The new policy’s emphasis on sign language will help people with hearing disabilities in education and jobs

The National Education Policy on July 30 announced its intent to include Indian Sign Language in the National and State curriculum and that the efforts to implement it have already started. This will be standardized across the country for the students with partial or total hearing impairment.
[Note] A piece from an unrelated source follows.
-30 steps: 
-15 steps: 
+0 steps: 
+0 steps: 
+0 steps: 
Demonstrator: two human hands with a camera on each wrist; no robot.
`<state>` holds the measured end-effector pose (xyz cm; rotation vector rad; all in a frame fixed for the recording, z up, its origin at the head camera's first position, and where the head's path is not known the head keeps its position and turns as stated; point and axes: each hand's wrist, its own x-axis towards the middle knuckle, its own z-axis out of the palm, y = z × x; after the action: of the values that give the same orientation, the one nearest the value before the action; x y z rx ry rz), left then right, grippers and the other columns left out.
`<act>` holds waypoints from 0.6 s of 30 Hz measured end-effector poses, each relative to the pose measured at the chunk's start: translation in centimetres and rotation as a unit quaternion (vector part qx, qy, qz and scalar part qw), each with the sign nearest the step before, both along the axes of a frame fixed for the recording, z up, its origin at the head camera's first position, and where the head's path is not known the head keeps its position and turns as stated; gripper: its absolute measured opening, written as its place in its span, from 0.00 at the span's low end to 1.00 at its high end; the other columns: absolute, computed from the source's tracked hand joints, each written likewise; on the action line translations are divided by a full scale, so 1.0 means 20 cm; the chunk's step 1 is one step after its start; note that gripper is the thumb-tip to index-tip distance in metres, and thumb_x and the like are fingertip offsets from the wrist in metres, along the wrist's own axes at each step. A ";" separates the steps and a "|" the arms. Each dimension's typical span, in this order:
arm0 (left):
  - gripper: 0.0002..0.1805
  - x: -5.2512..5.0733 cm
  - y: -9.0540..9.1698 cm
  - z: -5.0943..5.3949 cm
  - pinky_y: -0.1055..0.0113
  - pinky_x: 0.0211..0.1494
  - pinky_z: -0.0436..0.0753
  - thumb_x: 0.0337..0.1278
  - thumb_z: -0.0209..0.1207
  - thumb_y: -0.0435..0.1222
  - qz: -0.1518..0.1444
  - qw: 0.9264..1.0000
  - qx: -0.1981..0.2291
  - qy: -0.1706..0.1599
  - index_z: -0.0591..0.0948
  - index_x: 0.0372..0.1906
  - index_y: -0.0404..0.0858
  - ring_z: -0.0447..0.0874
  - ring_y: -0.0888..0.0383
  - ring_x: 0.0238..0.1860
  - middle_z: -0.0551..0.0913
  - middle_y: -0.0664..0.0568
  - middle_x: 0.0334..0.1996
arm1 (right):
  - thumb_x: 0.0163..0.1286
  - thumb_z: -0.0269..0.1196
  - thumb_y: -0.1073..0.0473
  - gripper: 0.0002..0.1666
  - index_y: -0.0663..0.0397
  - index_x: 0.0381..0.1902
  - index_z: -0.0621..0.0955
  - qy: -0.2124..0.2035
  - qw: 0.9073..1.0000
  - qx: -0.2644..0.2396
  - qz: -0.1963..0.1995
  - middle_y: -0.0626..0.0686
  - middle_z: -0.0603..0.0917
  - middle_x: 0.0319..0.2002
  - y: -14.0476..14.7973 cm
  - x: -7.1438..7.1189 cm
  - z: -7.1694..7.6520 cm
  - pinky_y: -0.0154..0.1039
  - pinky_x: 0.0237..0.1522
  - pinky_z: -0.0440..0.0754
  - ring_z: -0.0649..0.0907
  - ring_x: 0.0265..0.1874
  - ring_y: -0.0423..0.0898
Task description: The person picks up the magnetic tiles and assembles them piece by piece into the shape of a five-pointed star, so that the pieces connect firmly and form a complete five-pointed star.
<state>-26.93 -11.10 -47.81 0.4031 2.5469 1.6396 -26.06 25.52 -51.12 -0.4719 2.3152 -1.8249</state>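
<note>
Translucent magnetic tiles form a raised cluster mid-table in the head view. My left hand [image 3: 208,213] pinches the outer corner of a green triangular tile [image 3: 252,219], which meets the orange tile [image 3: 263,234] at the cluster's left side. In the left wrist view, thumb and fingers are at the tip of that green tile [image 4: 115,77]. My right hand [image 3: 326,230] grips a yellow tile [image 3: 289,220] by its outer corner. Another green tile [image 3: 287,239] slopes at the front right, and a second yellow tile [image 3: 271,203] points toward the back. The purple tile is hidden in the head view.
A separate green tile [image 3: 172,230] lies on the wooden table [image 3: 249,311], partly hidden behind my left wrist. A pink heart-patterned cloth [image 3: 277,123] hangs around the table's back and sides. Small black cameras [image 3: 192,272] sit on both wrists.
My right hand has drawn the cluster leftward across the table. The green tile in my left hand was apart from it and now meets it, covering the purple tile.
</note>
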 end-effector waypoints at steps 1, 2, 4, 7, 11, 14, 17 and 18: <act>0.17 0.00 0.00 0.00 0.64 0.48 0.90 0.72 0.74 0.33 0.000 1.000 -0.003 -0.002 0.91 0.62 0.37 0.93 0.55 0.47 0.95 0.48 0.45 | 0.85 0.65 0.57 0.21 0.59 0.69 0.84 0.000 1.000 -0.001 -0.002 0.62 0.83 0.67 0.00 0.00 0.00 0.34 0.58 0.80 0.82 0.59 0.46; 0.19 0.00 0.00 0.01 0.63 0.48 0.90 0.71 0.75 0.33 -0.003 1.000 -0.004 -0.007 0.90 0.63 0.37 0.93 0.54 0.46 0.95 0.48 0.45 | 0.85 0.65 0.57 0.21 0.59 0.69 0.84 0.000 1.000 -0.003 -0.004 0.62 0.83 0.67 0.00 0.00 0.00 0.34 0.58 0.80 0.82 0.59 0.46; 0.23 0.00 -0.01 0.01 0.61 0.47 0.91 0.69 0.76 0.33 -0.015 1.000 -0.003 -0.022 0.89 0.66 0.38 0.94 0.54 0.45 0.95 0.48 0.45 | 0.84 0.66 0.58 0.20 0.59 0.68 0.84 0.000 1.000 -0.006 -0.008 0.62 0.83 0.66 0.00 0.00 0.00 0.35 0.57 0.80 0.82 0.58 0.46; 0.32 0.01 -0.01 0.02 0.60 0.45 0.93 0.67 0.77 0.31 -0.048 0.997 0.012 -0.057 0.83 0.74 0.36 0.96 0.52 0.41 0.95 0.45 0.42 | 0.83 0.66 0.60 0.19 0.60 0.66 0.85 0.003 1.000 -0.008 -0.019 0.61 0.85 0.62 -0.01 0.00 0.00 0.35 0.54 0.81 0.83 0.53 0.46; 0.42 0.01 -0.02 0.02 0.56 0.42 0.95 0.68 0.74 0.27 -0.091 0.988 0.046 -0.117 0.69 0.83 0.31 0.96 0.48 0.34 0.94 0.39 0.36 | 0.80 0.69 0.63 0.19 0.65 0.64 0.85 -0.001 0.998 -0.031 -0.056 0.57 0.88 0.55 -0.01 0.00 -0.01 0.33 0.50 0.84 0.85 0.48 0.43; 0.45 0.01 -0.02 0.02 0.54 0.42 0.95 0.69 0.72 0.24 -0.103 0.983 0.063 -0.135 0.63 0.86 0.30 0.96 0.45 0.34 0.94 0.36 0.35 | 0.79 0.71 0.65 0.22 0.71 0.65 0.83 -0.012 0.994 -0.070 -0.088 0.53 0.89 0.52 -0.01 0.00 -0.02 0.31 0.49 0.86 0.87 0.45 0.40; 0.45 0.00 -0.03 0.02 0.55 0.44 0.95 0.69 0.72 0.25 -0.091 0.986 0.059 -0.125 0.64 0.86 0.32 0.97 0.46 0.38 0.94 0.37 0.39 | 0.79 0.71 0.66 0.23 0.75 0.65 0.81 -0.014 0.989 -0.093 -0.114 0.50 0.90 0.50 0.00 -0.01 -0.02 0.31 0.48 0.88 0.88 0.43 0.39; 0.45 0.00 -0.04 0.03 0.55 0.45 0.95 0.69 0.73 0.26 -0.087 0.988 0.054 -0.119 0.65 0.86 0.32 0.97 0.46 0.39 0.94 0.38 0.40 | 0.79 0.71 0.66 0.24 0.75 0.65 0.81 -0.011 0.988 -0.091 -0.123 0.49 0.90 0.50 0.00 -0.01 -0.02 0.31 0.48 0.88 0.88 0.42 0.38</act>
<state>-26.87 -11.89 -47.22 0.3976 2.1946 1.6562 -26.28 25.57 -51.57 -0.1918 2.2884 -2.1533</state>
As per a report published by LiveMint, the World Health Organization has reported 6.3 million population of India with partial or total hearing impairment. The struggle to standardize the ISL is century old. However, the recent declaration is an indication of improvement of the situation.

Dr.V.P. Shah, former principal of the Ali Yavar Jung National Institute of Speech and Hearing Disabilities, Mumbai, speaking to LiveMint, said that in spite of the fact that the number of NGOs and special schools for students with hearing impairment has been increasing, only 1% of the concerned population has been taught sign language.

The report also states that as per National Association of the Deaf (NAD), many such schools stop teaching children after VIIIth standard due to lack of well trained teachers. The Ali Yavar institute had designed a course to groom Indian Sign Language trainers all across India, in 2001.

Ten years after this, the Union Ministry of Social Justice set up the Indian Sign Language Research and Training Centre (ISLRTC) in Delhi, and came with the first ISL dictionary with a stock of around 3000 words, in 2018. According to the LiveMint report, the Rights of Persons with Disabilities Act of 2016 took one more step forward with prescribing inclusion of sign language education and accessibility in the public buildings.

It is hopeful that this step will open up a new world of languages for the one with hearing impairment and also lead to exchange of the language with other nations in order to capacitate the people seeking education and work abroad.